Despite America’s failure to pass any impactful climate change legislation over the past decade, the nation is still decarbonizing. Just last year, American emissions were down by 21%, even more than was required for 2020 in President Obama’s failed Climate Action Plan. Why? Companies across the US, from car manufacturers to gas corporations, have been (both by choice and by legal force) working towards decarbonization. The “green vortex” thesis details how different aspects of society work together to increase decarbonization rates and bring down the cost of wind and solar energy.

Photo Credit: Jeff Overs via BBC

Climate change predicted to hit Britain harder than expected (BBC)

A report by the independent Climate Change Committee (CCC) found that Britain is vastly underprepared to face the series of intense heat waves and prolonged periods of heavy rainfall that will hit them in the years to come. The authors of the report urged the British citizens to “climate proof” their homes and workplaces to prepare for the unprecedented heat and flooding that they may eventually experience.


Further reading: Learn more about climate proofing and how you can climate proof your home today!

Photo Credit: San Bernadino National Forest via Twitter

Officials warn Californians of the upcoming wildfire season (CNN)

The US’s west coast has been experiencing record breaking temperatures and extreme weather this summer. Firefighters in Southern California are expecting another wildfire season due to the lack of moisture in vegetation, the ongoing drought, and rising temperatures due to climate change. The extreme heat also puts some of California’s hydroelectric power plants and electric grids at risk, threatening hundreds of thousands of homes’ ability to receive electricity.

Photo Credit: Kai Pfaffenbach via Reuters

How global banks are responding to climate change (Reuters)

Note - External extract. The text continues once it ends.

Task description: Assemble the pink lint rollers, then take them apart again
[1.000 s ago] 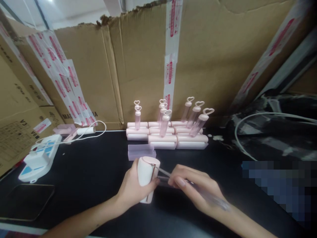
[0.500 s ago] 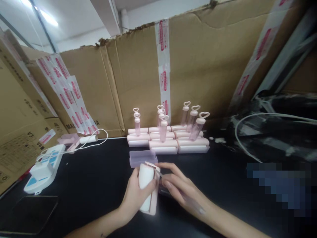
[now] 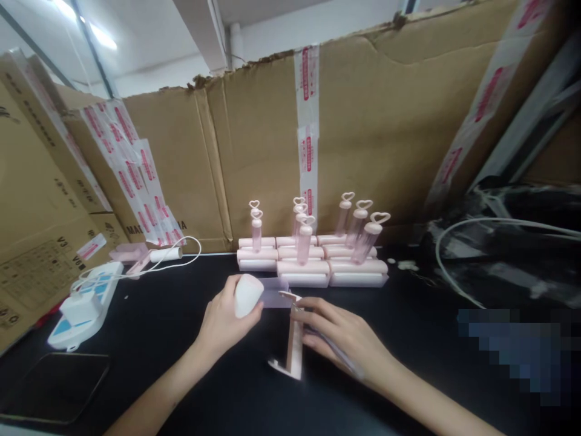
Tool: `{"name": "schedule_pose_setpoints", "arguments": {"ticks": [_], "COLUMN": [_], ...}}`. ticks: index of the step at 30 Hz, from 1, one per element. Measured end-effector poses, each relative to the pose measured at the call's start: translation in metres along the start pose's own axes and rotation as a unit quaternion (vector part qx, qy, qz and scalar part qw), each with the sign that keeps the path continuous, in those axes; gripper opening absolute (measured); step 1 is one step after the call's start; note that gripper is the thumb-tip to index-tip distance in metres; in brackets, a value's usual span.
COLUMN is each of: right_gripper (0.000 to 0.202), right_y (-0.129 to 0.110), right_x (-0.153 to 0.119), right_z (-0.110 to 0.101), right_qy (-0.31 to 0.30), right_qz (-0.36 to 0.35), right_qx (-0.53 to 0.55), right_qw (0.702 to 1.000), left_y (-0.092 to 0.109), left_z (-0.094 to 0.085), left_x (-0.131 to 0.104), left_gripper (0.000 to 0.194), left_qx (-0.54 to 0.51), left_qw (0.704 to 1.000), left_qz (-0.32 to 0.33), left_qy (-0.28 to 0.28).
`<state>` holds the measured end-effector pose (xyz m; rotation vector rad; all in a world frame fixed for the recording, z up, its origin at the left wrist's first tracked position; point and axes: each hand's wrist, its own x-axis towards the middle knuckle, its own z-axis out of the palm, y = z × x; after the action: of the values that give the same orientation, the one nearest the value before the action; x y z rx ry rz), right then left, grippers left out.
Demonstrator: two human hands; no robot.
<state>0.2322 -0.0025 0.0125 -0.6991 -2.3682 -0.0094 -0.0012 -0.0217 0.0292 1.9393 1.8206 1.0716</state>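
Observation:
My left hand (image 3: pixel 222 324) is closed around a smooth white rounded piece (image 3: pixel 249 295), lifted over the table. To its right, my right hand (image 3: pixel 340 330) grips a pale pink U-shaped shell (image 3: pixel 295 351), its end flaps pointing left. A slim greyish tool (image 3: pixel 338 354) also lies in the right hand, along the palm; its tip is hidden. Shell and white piece are apart from each other. Just behind both hands sits a translucent lilac tray (image 3: pixel 275 295), partly covered by the left hand and the white piece.
Several pink-and-white units (image 3: pixel 303 275) stand in rows at the back, with heart-topped clear tubes (image 3: pixel 367 242) upright on them. On the left are a power strip (image 3: pixel 86 306), a white cable (image 3: pixel 181 261) and a dark phone-like slab (image 3: pixel 54 387). A cardboard wall (image 3: pixel 254 151) closes off the back.
The white piece has come out of the pink shell. My left hand has moved up and left with it, while my right hand has taken hold of the shell.

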Motion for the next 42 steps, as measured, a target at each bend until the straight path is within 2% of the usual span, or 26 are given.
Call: {"name": "schedule_pose_setpoints", "arguments": {"ticks": [2, 5, 9, 14, 26, 30, 35, 39, 42], "right_gripper": [0.018, 0.011, 0.018, 0.020, 0.020, 0.020, 0.020, 0.020, 0.018], "right_y": [-0.006, -0.019, -0.028, -0.028, -0.030, -0.024, -0.016, -0.007, -0.001], "right_x": [0.004, 0.007, 0.007, 0.004, 0.003, 0.011, 0.021, 0.024, 0.031], "right_z": [-0.008, -0.014, -0.014, -0.013, -0.016, -0.007, 0.007, 0.006, -0.006], "right_qy": [0.033, 0.077, 0.059, 0.047, 0.085, 0.107, 0.104, 0.110, 0.128], "right_qz": [0.023, 0.051, 0.051, 0.042, 0.051, 0.089, 0.063, 0.127, 0.207], "right_qx": [0.078, 0.198, 0.287, 0.325, 0.285, 0.251, 0.251, 0.253, 0.299], "right_qw": [0.996, 0.976, 0.955, 0.944, 0.954, 0.958, 0.960, 0.953, 0.923], "left_y": [0.001, 0.001, 0.000, 0.002, 0.007, 0.004, 0.005, 0.007, 0.009], "left_z": [-0.001, 0.003, 0.010, 0.010, 0.007, 0.005, 0.005, 0.000, -0.009], "left_x": [-0.002, -0.006, -0.007, -0.008, -0.014, -0.008, -0.002, 0.001, 0.011], "left_gripper": [0.041, 0.038, 0.036, 0.034, 0.034, 0.035, 0.034, 0.030, 0.033], "left_qx": [0.092, 0.167, 0.202, 0.208, 0.197, 0.264, 0.321, 0.293, 0.241], "left_qw": [0.994, 0.978, 0.963, 0.959, 0.962, 0.954, 0.942, 0.954, 0.969], "left_qz": [0.052, 0.120, 0.166, 0.182, 0.176, 0.142, 0.089, 0.041, 0.037], "left_qy": [0.010, 0.041, 0.058, 0.059, 0.066, 0.011, -0.048, -0.054, -0.024]}}
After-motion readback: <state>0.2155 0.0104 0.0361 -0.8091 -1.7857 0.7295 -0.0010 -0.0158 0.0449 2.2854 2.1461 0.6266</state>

Some of the world's largest central banks are pushing agendas that support the global fight against climate change. Banks have started to recognize the potential consequences climate change has on their country’s economies. Some banks, like the European Central Bank, are starting to crack down on banks’ role in financing and indirectly supporting major polluters.


Check it out: Click here to read about the Green Swan Conference: a conference opening discussions about the climate crisis between some of the world's top banks and policy makers.

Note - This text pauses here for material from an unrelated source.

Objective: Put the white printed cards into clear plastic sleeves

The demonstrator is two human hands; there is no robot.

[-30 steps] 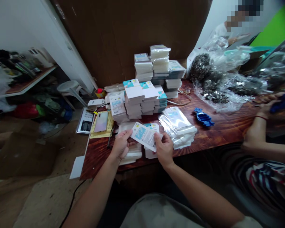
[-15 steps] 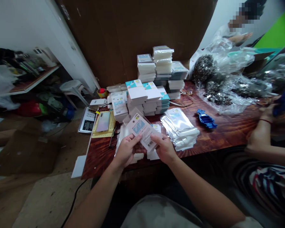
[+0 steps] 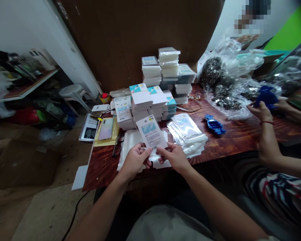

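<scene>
A printed packaging card (image 3: 150,134), white with a blue picture and a yellow mark, stands tilted up between my hands. My left hand (image 3: 136,159) is closed on its lower left corner, thumb on top. At the lower right edge, my right hand (image 3: 175,156) pinches the same card. Whether a clear sleeve surrounds the card, I cannot tell. Under and left of it lies a pile of clear plastic bags (image 3: 128,140). To the right is a loose stack of clear bags (image 3: 187,129). Behind stand stacks of blue-and-white cards (image 3: 141,98).
Taller stacks of packed cards (image 3: 168,63) rise at the back. A phone (image 3: 106,129) rests on a yellow pad at left. A blue plastic part (image 3: 215,125) lies right, near bags of metal pieces (image 3: 225,100). A co-worker's hands (image 3: 264,112) hold another blue part.
The card has turned more upright, and my hands have slid to its lower edge. The co-worker's hands and blue part have moved left and are more in view. The camera view shifted slightly.
</scene>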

Photo Credit: Bummelhummel via Pixabay

Drying ecosystems: Climate change poses further threats to humans and land as desertification and droughts persist (UN News)

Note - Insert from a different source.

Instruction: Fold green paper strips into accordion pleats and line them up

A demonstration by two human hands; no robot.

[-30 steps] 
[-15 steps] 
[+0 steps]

UN chief shared an address to the World Day to Combat Desertification and Drought in which he declared that the land degradation due to climate change damages the security of 3.2 billion people. Supporting human activity and its growing population has led to the degradation of an expansive portion of the planet’s land. To protect the billions of people who’s well-beings are at risk due to drought and rising heat, humans must preserve land and take action.

Photo Credit: Ash Ponders for The New York Times

Testing the West: States on the West Coast face summer heat before the season begins (NY Times)

Before Summer officially began, temperatures have sky-rocketed in Western states due to climate change. Temperatures in Arizona and Nevada went above 115 degrees, pushing doctors to warn that the burning hot asphalt could cause third-degree burns. Another effect of the climate crisis includes severe droughts. For example, Lake Mead, which provides water for 25 million people, is currently at its lowest point of water levels in its history.